Church employee gets five years in prison after embezzling $450,000 in Texas, feds say
A church employee in Texas has been sentenced to five and a half years in prison after she embezzled over $450,000 in church funds, the Department of Justice said in a news release.
The former bookkeeper at the Church on the Rock in Lubbock used the money for “personal enrichment,” acting U.S. Attorney for the Northern District of Texas Chad E. Meacham said in the release.
Lisa Dawn Stabeno pleaded guilty in May 2021 on two charges of bank fraud, the release said. She was sentenced on Nov. 18.
Stabeno’s lawyer did not immediately respond to a request for comment from McClatchy News.
In her plea, the 52-year-old said she began stealing money from Church on the Rock in November 2013, four months after she was hired.
Stabeno said she used two credit cards that were associated with two employees of the non-denominational church to take care of a laundry list of expenses for herself. She took out a car loan with her daughter, paid for medical and dental care, bought supplies for a bakery she co-owned with her daughters, as well as clothes, salon services and restaurant meals, according to the release.

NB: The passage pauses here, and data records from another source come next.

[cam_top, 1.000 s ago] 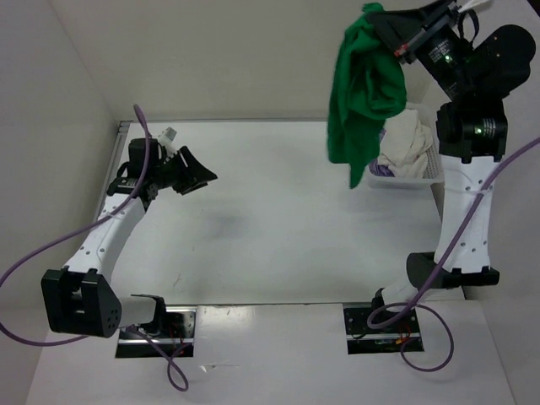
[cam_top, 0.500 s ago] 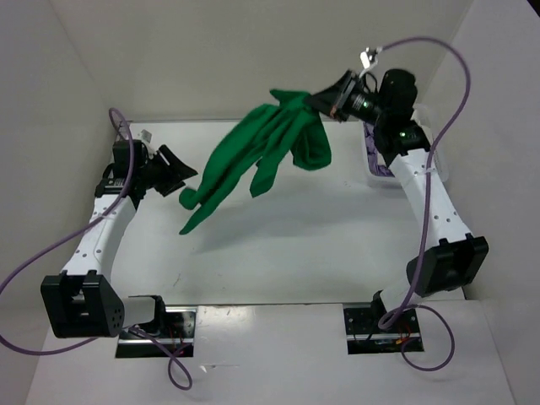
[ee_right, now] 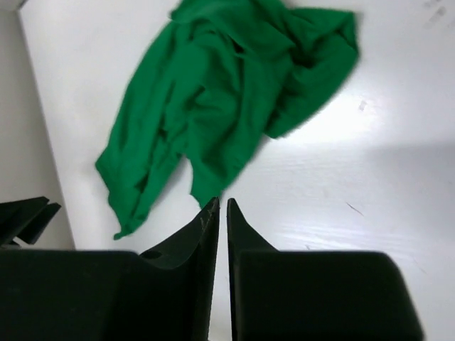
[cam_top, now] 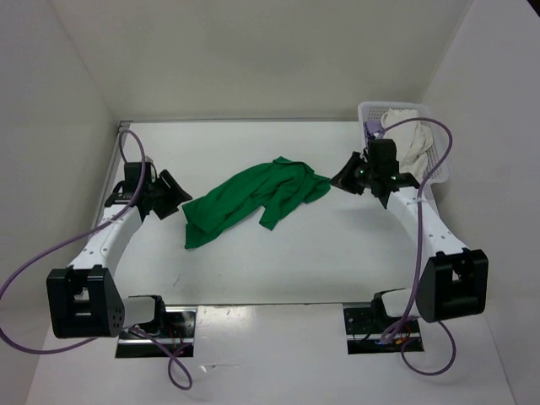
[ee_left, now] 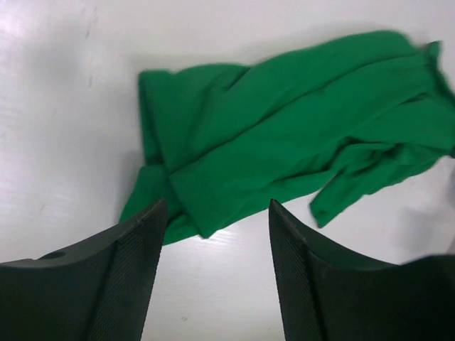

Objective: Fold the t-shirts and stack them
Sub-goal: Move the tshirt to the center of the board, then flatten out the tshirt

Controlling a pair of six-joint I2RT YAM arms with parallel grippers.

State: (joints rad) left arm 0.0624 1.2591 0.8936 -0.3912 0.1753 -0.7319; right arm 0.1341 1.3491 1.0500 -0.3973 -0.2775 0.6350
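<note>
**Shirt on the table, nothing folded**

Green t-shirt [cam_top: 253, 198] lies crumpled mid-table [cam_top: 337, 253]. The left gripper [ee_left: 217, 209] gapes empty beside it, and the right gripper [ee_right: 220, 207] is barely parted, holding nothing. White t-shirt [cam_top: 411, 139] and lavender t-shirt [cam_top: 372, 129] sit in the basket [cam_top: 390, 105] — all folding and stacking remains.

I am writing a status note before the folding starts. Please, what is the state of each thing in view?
green t-shirt: crumpled on the table, unfolded, not held.
white t-shirt: bunched in the basket.
lavender t-shirt: in the basket, mostly hidden.
left pincer: open, empty.
right pincer: open only a slit, empty.
</note>
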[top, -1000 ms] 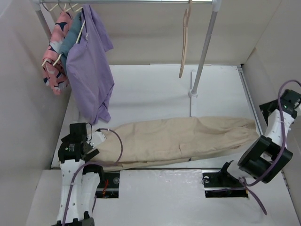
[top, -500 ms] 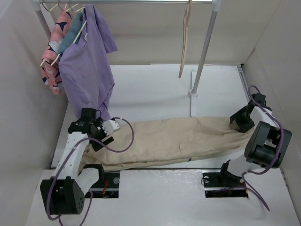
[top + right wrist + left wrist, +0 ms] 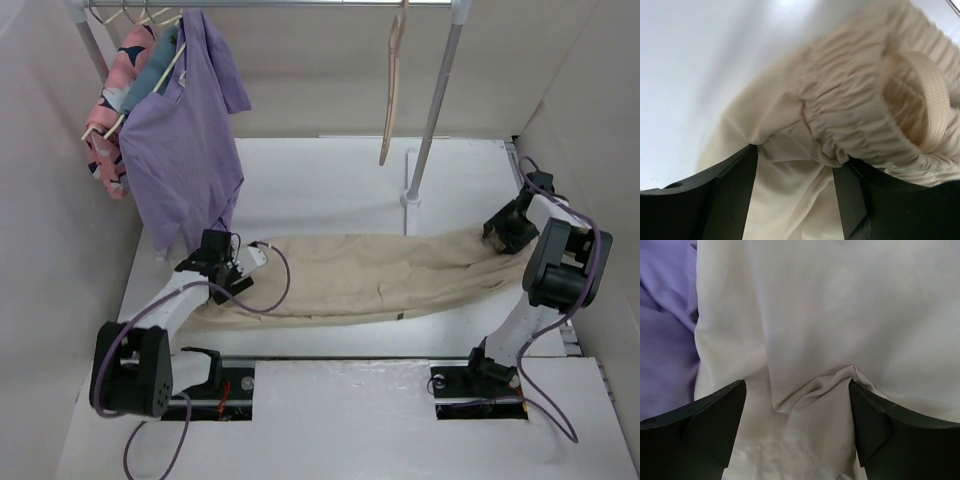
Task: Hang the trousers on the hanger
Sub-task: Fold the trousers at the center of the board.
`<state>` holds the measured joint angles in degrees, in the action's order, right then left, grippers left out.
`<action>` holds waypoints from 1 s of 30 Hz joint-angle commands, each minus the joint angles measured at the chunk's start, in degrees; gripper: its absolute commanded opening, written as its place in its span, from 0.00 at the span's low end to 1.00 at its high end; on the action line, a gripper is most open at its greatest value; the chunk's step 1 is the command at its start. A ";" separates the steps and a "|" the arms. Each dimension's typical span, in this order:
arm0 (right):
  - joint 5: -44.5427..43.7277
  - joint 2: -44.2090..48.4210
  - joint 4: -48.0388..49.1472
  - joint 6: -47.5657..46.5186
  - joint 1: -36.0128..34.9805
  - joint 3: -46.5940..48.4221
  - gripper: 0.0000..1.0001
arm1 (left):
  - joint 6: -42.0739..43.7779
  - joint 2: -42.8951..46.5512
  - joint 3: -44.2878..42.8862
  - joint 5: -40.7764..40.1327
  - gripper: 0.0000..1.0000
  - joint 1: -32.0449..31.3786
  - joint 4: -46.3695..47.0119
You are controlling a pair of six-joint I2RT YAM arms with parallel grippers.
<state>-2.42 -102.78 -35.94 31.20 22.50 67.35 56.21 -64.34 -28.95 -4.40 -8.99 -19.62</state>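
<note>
The cream trousers lie stretched left to right across the white table. My left gripper is at their left end. In the left wrist view it is open wide, with a pucker of the cloth between the jaws. My right gripper is at the right end. In the right wrist view it is open, with cloth under the gathered elastic waistband between the jaws. The pale hanger hangs empty from the rail, beyond the trousers.
A purple shirt and a pink patterned garment hang at the rail's left end; the shirt's hem is just left of my left gripper. The rail's upright pole stands behind the trousers. Walls close both sides.
Both arms swung out from near their bases and came down onto the two ends of the trousers. The trousers shifted toward the back of the table and look narrower.
</note>
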 commanded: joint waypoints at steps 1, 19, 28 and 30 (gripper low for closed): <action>-2.07 -1.89 1.85 -3.15 -4.12 9.18 0.66 | -3.20 -7.97 -3.29 -3.32 0.76 0.03 13.63; -6.99 17.53 -5.37 0.96 3.24 -2.92 1.00 | -5.14 9.13 -3.22 2.56 0.78 -0.50 -12.20; 2.15 6.21 2.98 2.73 7.64 -4.53 0.98 | -7.60 10.20 -6.11 3.17 0.78 -0.50 -14.84; 3.46 2.51 2.98 1.15 7.64 -2.76 0.95 | -7.60 11.51 -6.12 3.17 0.78 -0.50 -15.45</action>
<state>-1.83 -97.82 -36.97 32.62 30.04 61.14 49.76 -54.96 -32.80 -2.20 -9.28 -32.47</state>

Then, starting in 2014, she began making direct payments to herself with the credit cards using an app, prosecutors said.
The next year, Stabeno opened two more credit cards — one with her name, and one in her daughter’s name — and used them for “personal expenses,” including paying off the debt from the initial cards. She also used them to pay workers at her bakery, as well to buy items for the business, and boosted her and her daughter’s salaries.
According to the release, the church uncovered Stabeno’s fraud in 2018, and fired her.
At her sentencing, U.S. District Judge James Wesley Hendrix said Stabeno’s thefts were “brazen” and ordered her to pay $450,000 in restitution, the release said.